Black Africans are being bought and sold in slave markets in Libya.
Reports form the UN-affiliated International Organization for Migration say migrants from West Africa are being held in private prisons in Libya if they are unable to pay the smugglers who arrange their passage to Europe.
West African migrants interviewed by the International Organization for Migration (IOM) have recounted being bought and sold in garages and car parks in the southern city of Sabha, one of Libya’s main migrant smuggling hubs.
Migrants are traded for between $200 and $500 and are held on average for two or three months, Othman Belbeisi, head of the IOM’s Libya mission, told journalists in Geneva.
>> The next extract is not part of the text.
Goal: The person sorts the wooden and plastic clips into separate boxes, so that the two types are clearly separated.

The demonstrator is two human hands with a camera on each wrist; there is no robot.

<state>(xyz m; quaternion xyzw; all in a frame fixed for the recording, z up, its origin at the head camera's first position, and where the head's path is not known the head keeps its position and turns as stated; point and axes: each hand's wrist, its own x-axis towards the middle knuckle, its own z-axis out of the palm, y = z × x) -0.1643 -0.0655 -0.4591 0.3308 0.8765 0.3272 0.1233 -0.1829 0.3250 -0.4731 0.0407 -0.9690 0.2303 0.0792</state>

“Migrants are being sold in the market as a commodity,” he said. “Selling human beings is becoming a trend among smugglers as the smuggling networks in Libya are becoming stronger and stronger.”
Migrants from Gambia, Senegal and Nigeria are set upon by armed groups and captured as they travel to Libya’s Mediterranean coast. They are held for ransom and forced to work without pay, or sold as slaves. The new owner may demand a new ransom or leave the captives to starve.
“What we know is that migrants who fall into the hands of smugglers face systematic malnutrition, sexual abuse and even murder,” Mohammed Abdiker, IOM’s Director of Operations and Emergencies, said in a statement. “We are hearing about mass graves in the desert.”